# Exercise instructions
Find out how many lines of the listing below include "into" and report only that number.

Dataset extract Block Start

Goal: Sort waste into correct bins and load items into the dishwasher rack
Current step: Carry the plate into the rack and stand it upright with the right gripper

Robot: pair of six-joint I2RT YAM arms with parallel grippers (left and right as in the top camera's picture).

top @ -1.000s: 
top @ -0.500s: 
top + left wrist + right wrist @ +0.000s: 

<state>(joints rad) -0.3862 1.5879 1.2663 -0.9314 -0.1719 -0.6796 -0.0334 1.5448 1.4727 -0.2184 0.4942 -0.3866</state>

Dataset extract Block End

# Response
2